Roma – Pierfrancesco Vago, executive chairman di Msc Crociere, è intervenuto all’assemblea di Assarmatori, per un duro atto di accusa per l’incredibile assenza dell’Europa sul fronte marittimo.
”Le nuove tecnologie costano e quindi quando ordiniamo navi a Fincantieri – attualmente sono una decina di navi per un costo di 7 miliardi che ammortizziamo in 30 anni – abbiamo bisogno di un supporto finanziario. Le banche basano le loro formule sulla ‘green economy’, mentre e noi puntiamo al ‘net zero’ nel 2050. Invito quindi il governo a supportarci, insieme all’Europa, che si è dimenticata di mettere nel piano per la transizione verde al 55% l’industria marittima. E’ incredibile”.
Vago ha anche toccato anche il problema del Pnrr, che non interviene per i traghetti: “Stiamo parlando di transizione ecologica, ma i traghetti sono navi vecchie, che andrebbero rinnovate, così come ha fatto l’industria croceristica. Ma dobbiamo avere un aiuto da parte del Pnrr che compensi il differenziale con l’andare a costruire in Cina o comunque in Estremo Oriente”.
E l’’amministratore delegato di Fincantieri, Pierroberto Folgiero ha spiegato che “ogni nave da crociera è finanziata da Sace, che a sua volta va sostenuta. I nostri concorrenti francesi e tedeschi hanno le loro Sace che sono molto agguerrite. Senza supporto finanziario la possibilità per Fincantieri di competere con francesi e tedeschi non c’è. E ciò che ci permetterà di essere distintivi nei prossimi dieci anni sarà la capacità di innovazione, l’innovazione green, anche se l’industria deve prendersi la responsabilità di fornire soluzioni, che però oggi non ci sono”.

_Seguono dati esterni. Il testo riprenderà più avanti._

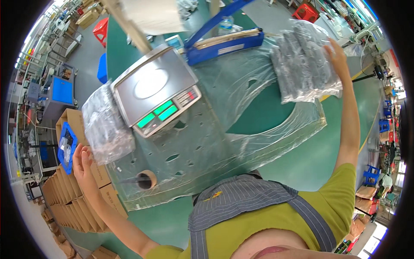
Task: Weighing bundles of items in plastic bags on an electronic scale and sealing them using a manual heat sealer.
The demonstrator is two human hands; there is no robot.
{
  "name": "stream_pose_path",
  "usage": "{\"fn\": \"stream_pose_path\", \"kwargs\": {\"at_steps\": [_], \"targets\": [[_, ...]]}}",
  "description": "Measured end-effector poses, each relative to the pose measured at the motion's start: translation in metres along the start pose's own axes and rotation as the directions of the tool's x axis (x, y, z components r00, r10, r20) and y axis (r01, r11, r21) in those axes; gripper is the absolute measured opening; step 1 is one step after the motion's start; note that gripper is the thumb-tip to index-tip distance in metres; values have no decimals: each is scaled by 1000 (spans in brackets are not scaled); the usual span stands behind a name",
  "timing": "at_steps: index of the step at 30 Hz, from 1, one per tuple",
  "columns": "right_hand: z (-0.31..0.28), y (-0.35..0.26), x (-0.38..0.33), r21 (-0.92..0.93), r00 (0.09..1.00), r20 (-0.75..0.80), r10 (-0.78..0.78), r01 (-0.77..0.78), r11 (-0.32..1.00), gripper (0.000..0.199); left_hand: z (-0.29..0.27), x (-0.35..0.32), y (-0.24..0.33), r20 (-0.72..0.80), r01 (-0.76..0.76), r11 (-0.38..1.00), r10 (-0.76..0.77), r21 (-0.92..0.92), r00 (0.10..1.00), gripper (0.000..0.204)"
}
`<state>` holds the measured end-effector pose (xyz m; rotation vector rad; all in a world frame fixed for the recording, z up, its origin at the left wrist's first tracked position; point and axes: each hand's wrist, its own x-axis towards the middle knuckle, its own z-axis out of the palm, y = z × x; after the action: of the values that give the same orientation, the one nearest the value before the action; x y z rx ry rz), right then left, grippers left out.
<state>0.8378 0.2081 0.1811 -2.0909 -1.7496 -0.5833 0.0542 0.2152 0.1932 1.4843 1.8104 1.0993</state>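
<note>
My left hand [84,165] is apart from things, its fingers loosely stretched. It is beside a clear plastic bag of grey contents [105,125], which leans against the left side of a scale [156,82] with green lit displays. The scale's metal pan bears nothing. At the far right, my right hand [338,60] grips the outer edge of another clear plastic bag [302,62], packed with long grey pieces I cannot make out. Part of its fingers is hidden by the plastic. A roll of tape [146,179] lies at the table's near left corner.
Clear plastic sheeting [207,142] covers the green table [258,116]. A blue holder [226,47] stands behind the scale, near a water bottle [225,25]. Cardboard boxes [71,203] and a blue crate [67,146] are at the left. A red stool [306,12] stands far right.
</note>
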Motion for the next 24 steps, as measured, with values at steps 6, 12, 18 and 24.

Vago ha toccato anche un altro tema: il Pnrr, che non interviene per i traghetti. “Stiamo parlando di transizione ecologica, ma i traghetti sono navi vecchie, che andrebbero rinnovate, così come ha fatto l’industria croceristica. Ma dobbiamo avere un aiuto da parte del Pnrr che compensi il differenziale con l’andare a costruire in Cina o comunque in Estremo Oriente”.